Orbán über den Vorschlag der EU -Überlebenskit: „Haben diese Leute etwas an?“

Der ungarische Premierminister sagte, die Aufforderung der EU-Kommission nach Menschen, ein 72-stündiges Notfall-Kit vorzubereiten, sei beängstigend. „Was macht die Gedanken dieser Leute? Haben sie etwas vor?“ Der Politiker beklagte sich und sprach im öffentlichen Radio.

WERBUNG

Der ungarische Premierminister Viktor Orbán war der erste nationale Führer, der auf die Ratschläge der EU-Kommission reagierte, ein 72-stündiges Überlebenskit für Notsituationen vorzubereiten.

Die EU möchte, dass jeder Mitgliedstaat ein 72-Stunden-Überlebenskit entwickelt, in dem die Bürger eine neue Krise ausgesetzt sind, die möglicherweise als Teil ihrer Strategie der Bereitschaftsunion auftritt, die auch mehr Lagerbestände wesentlicher Vorräte und eine verbesserte zivil-militärische Zusammenarbeit erfordert.

Viktor Orbán verurteilte diese Pläne in seiner wöchentlichen Adresse im nationalen Radio.

„Versuchen wir zu verstehen, warum sie das tun. Ich sehe, dass Brüssel sich auf den Krieg vorbereitet. Das muss also ernst genommen werden“, sagte er.

Orbán sagte, er glaube nicht, dass Europa von außen durch den Krieg bedroht ist, und die Kämpfe in der Ukraine würden Budapest, Warschau oder die baltischen Staaten nicht erreichen, da niemand ein NATO -Land angreifen würde.

„Nun, das scheint lustig, dass Brüssel dann eine Nachricht an alle europäischen Familien sendet, um 72 Stunden lang genug Essen mit ihnen zu behalten, aber wenn Sie dahinter schauen, sind Sie ziemlich entsetzt, um zu sehen, was auf den Köpfen dieser Menschen steht. Bereiten sie sich auf etwas vor?“ fragte er.

Der Premierminister fügte hinzu, wenn jemand Kriegsvorbereitungen vorbereitet, bedeutet dies, dass er sich auf Kriegsaktionen vorbereitet.

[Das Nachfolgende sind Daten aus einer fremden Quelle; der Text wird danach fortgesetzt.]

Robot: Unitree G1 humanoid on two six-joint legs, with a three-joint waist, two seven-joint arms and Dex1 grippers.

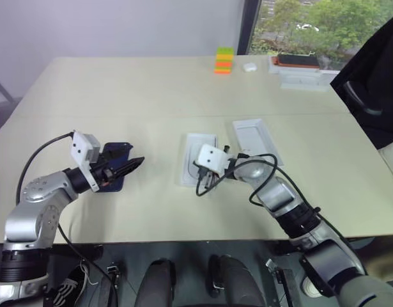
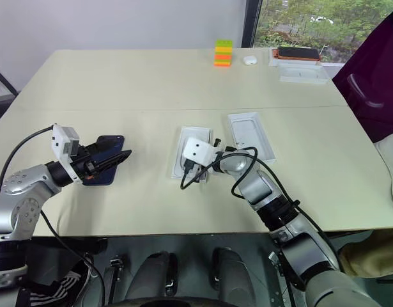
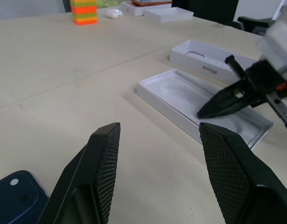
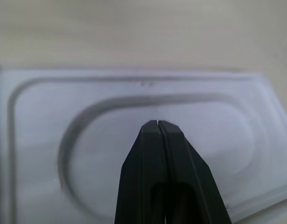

Laut Orbán und dem Vorschlag der Notfall -Kits möchte Brüssel den aktuellen Krieg fortsetzen, indem sie die Ukraine unterstützt, die Vorbereitung auf eine tiefere Beteiligung an dem Krieg, sagte er. Orbán erinnerte sich, dass Ungarn keine Waffen in die Ukraine lieferte und in Zukunft keine Truppen schicken wird.

Die am Mittwoch von der Europäischen Kommission vorgestellte Strategie enthält eine Liste von 30 konkreten Maßnahmen, die die EU -Mitgliedstaaten ergreifen müssen, um ihre Bereitschaft mit potenziellen zukünftigen Krisen zu steigern, die von Naturkatastrophen und Industrieunfällen bis hin zu Angriffen durch böswillige Akteure im Cyber- oder Militärbereich reichen.